This is a codebase for preliminary explorations into leveraging diffusion models for image defogging.
This repository is based on the paper Diffusion Models Beat GANS on Image Synthesis and its corresponding repository openai/guided-diffusion.
Below is one checkpoint for a model trained on the defogging task.

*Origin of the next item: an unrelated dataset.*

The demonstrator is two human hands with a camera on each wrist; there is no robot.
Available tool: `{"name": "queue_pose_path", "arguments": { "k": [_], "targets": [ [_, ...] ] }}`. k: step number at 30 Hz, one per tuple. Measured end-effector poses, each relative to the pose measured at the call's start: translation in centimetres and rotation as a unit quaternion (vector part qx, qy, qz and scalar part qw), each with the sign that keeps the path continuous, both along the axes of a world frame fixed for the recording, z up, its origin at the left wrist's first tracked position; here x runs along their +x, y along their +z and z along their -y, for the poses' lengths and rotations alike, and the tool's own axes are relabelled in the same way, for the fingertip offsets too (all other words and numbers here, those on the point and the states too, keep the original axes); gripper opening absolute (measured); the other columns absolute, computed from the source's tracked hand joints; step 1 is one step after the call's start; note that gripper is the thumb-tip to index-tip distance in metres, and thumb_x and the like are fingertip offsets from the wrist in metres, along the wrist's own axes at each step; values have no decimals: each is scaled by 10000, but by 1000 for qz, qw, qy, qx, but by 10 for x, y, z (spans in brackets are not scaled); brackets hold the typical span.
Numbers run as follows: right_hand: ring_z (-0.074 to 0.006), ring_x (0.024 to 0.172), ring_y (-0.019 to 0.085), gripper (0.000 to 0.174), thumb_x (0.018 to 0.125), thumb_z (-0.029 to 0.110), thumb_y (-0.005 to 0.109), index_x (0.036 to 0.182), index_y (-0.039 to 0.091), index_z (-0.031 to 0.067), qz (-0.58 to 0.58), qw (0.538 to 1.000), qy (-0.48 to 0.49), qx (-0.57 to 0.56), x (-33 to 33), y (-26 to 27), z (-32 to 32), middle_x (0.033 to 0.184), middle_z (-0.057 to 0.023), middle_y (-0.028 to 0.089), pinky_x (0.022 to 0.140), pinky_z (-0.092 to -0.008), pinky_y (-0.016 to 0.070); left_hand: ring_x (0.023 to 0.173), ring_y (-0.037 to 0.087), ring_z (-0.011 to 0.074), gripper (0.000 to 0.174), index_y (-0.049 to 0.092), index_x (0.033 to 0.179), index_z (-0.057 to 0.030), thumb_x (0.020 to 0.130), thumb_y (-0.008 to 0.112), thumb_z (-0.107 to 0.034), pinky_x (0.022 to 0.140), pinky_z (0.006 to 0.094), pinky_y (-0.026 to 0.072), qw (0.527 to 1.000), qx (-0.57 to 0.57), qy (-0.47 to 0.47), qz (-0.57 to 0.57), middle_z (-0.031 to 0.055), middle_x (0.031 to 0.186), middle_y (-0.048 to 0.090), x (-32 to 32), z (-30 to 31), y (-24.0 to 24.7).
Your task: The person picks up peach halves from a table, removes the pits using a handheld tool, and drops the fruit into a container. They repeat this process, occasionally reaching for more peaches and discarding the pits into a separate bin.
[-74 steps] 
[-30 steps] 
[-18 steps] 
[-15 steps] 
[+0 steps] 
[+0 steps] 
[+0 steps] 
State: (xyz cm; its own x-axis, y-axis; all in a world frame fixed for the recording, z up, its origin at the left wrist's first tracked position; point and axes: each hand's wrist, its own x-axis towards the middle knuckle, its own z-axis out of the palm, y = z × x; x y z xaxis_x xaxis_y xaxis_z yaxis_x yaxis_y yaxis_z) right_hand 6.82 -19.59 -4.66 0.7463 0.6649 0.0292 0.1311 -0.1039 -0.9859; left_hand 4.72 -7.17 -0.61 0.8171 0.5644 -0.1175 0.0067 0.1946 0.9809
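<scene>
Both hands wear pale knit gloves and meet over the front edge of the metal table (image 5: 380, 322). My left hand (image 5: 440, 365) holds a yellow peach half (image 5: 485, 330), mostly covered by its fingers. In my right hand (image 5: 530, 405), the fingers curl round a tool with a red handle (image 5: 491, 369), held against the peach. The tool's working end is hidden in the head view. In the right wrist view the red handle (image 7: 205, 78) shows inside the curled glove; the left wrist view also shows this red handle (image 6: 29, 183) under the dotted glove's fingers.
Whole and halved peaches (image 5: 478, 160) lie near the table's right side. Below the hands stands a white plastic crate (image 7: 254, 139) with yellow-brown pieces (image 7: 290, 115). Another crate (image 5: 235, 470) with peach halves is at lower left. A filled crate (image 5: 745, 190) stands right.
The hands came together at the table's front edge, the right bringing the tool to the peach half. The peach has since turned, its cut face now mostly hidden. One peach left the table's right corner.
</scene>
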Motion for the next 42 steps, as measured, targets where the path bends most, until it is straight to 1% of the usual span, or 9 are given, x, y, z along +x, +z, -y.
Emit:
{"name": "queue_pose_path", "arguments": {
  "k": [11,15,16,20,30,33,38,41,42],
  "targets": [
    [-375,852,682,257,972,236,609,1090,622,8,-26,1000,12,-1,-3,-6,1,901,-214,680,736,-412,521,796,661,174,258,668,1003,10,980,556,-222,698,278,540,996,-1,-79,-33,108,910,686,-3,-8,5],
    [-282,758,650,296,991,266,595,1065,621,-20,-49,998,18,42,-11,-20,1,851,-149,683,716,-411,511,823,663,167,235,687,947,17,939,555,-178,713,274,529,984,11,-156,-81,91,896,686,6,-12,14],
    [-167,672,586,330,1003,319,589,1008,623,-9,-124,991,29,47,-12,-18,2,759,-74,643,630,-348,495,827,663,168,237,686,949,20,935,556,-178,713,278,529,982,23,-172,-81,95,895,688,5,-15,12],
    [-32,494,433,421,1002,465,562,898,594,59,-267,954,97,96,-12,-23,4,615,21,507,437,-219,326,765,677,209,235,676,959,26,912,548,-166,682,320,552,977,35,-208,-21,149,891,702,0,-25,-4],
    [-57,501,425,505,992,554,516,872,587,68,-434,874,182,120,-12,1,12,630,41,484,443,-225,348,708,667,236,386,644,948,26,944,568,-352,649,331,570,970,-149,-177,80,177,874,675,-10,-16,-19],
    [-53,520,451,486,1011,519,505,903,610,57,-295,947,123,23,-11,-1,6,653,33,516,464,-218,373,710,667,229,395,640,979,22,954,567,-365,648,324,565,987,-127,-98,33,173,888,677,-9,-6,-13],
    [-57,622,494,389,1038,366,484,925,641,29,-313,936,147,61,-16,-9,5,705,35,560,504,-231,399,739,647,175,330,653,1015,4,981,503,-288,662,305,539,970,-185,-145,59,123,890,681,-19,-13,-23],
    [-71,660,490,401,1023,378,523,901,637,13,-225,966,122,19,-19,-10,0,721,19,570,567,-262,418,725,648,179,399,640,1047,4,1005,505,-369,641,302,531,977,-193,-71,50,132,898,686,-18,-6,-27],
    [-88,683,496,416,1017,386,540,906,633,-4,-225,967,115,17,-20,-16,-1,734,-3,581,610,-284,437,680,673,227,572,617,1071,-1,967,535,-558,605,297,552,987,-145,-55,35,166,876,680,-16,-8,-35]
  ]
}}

Before using it, please review the corresponding model card to understand its intended use and limitations.
- 256x256 defogger: 256x256_defogger.pt
To sample from this model, you can use the defog_sample.py
script.
We assume that you have downloaded the relevant model checkpoints into a folder called models/
.
For these examples, we will generate 100 samples with batch size 4. Feel free to change these values.
SAMPLE_FLAGS="--batch_size 4 --num_samples 100 --timestep_respacing 250"
For these runs, we assume you have paired foggy-clear images in foggy.npz
and clear.npz
.
MODEL_FLAGS="--attention_resolutions 32,16,8 --diffusion_steps 1000 --image_size 256 --learn_sigma True --noise_schedule linear --num_channels 192 --num_heads 4 --num_res_blocks 2 --resblock_updown True --use_scale_shift_norm True"
python super_res_sample.py $MODEL_FLAGS --model_path models/256x256_defogger.pt --foggy_data_dir foggy.npz --clear_data_dir clear.npz $SAMPLE_FLAGS
This table summarizes our results on image defogging:
Dataset | val size | PSNR | SSIM | FID | IS | PD |
---|---|---|---|---|---|---|
NYU Depth Dataset V2 (synthetic) | 100 | 16.67 | 0.80 | 10.79 | 4.87 | 0.56 |
I-HAZE | 7 | 15.39 | 0.66 | 31.59 | 3.65 | 0.63 |
Below are sample qualitative results of our model:
NYU Depth Dataset V2 (synthetic) | |
---|---|
foggy input | |
defogged output | |
ground truth |
I-HAZE | |
---|---|
foggy input | |
defogged output | |
ground truth |
With the following as sample hyperparameters:
MODEL_FLAGS="--num_channels 192 --num_res_blocks 2 --learn_sigma True --image_size 256 --num_heads 2 --attention_resolutions 32,16,8 --resblock_updown True"
DIFFUSION_FLAGS="--diffusion_steps 1000 --noise_schedule linear --rescale_learned_sigmas False --rescale_timesteps False --use_scale_shift_norm True"
TRAIN_FLAGS="--lr 3e-4 --batch_size 4 --lr_anneal_steps 700"
a model can be trained with the following command:
python scripts/defog_train.py --foggy_data_dir path/to/foggy/images --clear_data_dir path/to/clear/images $MODEL_FLAGS $DIFFUSION_FLAGS $TRAIN_FLAGS
More details on training can be found at the repository this codebase was forked from. For the specific hyperparameters the hosted checkpoint was trained with, please see model-card.md.